On the one hand it's kind of a "small thing."  But IIUC it's like
did_exec in that there is no way to fix it for userspace.

One thing we could do here is to start extending the cryo approach
with Eric's checkpoint-as-a-coredump (caac?).  We generate the
tiniest of coredumps which, at first, contains nothing but
mm->arg_start and maybe a process id.  It would be simplest if
it also contained a filename for the real executable, but I don't
know that we could get away with that.  If we *could* get away
with that, then we could have a trivial fs/binfmt_cr.c "execute"
such a caac file, which would mean it would exec the original
executable, then change process settings in accordance with the
ccac file contents.

Any other ideas?  Comments?

-serge
_______________________________________________
Containers mailing list
Containers@lists.linux-foundation.org
https://lists.linux-foundation.org/mailman/listinfo/containers
Re: cryo and mm->arg_start [message #31883 is a reply to message #31870] Fri, 11 July 2008 16:38 Go to previous messageGo to next message
Dave Hansen is currently offline  Dave Hansen
Messages: 240
Registered: October 2005
Senior Member
On Fri, 2008-07-11 at 08:13 -0500, Serge E. Hallyn wrote:
> 
> One thing we could do here is to start extending the cryo approach
> with Eric's checkpoint-as-a-coredump (caac?).  We generate the
> tiniest of coredumps which, at first, contains nothing but
> mm->arg_start and maybe a process id.  It would be simplest if
> it also contained a filename for the real executable,

The exec model sounds reasonable to me.

But, I think the filename of the exe is going to have to be in the
checkpoint *already*.  It is mapped by at least one of the VMAs, and
will probably be dumped as a normal file-backed area.  

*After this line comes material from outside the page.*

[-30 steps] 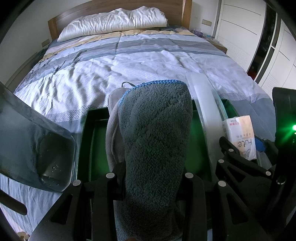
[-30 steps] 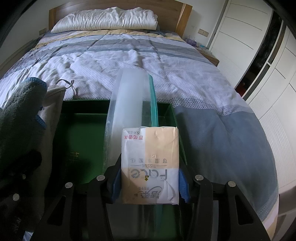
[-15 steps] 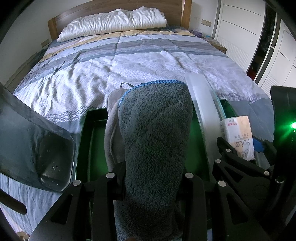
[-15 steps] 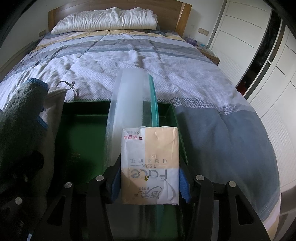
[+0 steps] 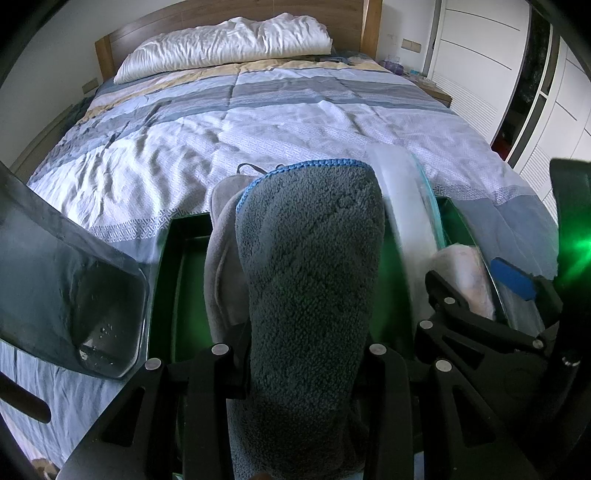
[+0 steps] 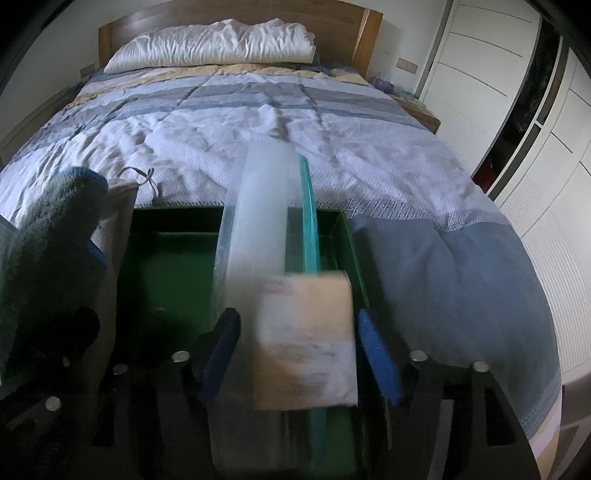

Now, since arg_start is already set up at exec time, it doesn't seem
unreasonable to have the theoretical fs/binfmt_cr.c set it as well.

-- Dave

_______________________________________________
Containers mailing list
Containers@lists.linux-foundation.org
https://lists.linux-foundation.org/mailman/listinfo/containers
Re: cryo and mm->arg_start [message #31887 is a reply to message #31883] Fri, 11 July 2008 21:26 Go to previous messageGo to next message
serue is currently offline  serue
Messages: 750
Registered: February 2006
Senior Member
Quoting Dave Hansen (dave@linux.vnet.ibm.com):
> On Fri, 2008-07-11 at 08:13 -0500, Serge E. Hallyn wrote:
> > 
> > One thing we could do here is to start extending the cryo approach
> > with Eric's checkpoint-as-a-coredump (caac?).  We generate the
> > tiniest of coredumps which, at first, contains nothing but
> > mm->arg_start and maybe a process id.  It would be simplest if
> > it also contained a filename for the real executable,
> 
> The exec model sounds reasonable to me.
> 
> But, I think the filename of the exe is going to have to be in the
> checkpoint *already*.  It is mapped by at least one of the VMAs, and
> will probably be dumped as a normal file-backed area.  
> 
> Now, since arg_start is already set up at exec time, it doesn't seem
> unreasonable to have the theoretical fs/binfmt_cr.c set it as well.
> 
> -- Dave

Ok.

So I'll play with this a bit over the next week.  I'm mostly unfamiliar
with the coredump code and have looked through the binfmts mainly for
tracking the order of security events, so this should be fun.

-serge
_______________________________________________
Containers mailing list
Containers@lists.linux-foundation.org
https://lists.linux-foundation.org/mailman/listinfo/containers
Re: cryo and mm->arg_start [message #31888 is a reply to message #31883] Fri, 11 July 2008 22:01 Go to previous messageGo to next message
Matt Helsley is currently offline  Matt Helsley
Messages: 86
Registered: August 2006
Member
On Fri, 2008-07-11 at 09:38 -0700, Dave Hansen wrote:
> On Fri, 2008-07-11 at 08:13 -0500, Serge E. Hallyn wrote:
> > 
> > One thing we could do here is to start extending the cryo approach
> > with Eric's checkpoint-as-a-coredump (caac?).  We generate the
> > tiniest of coredumps which, at first, contains nothing but
> > mm->arg_start and maybe a process id.  It would be simplest if
> > it also contained a filename for the real executable,
> 
> The exec model sounds reasonable to me.
>
> But, I think the filename of the exe is going to have to be in the
> checkpoint *already*.  It is mapped by at least one of the VMAs, and
> will probably be dumped as a normal file-backed area.  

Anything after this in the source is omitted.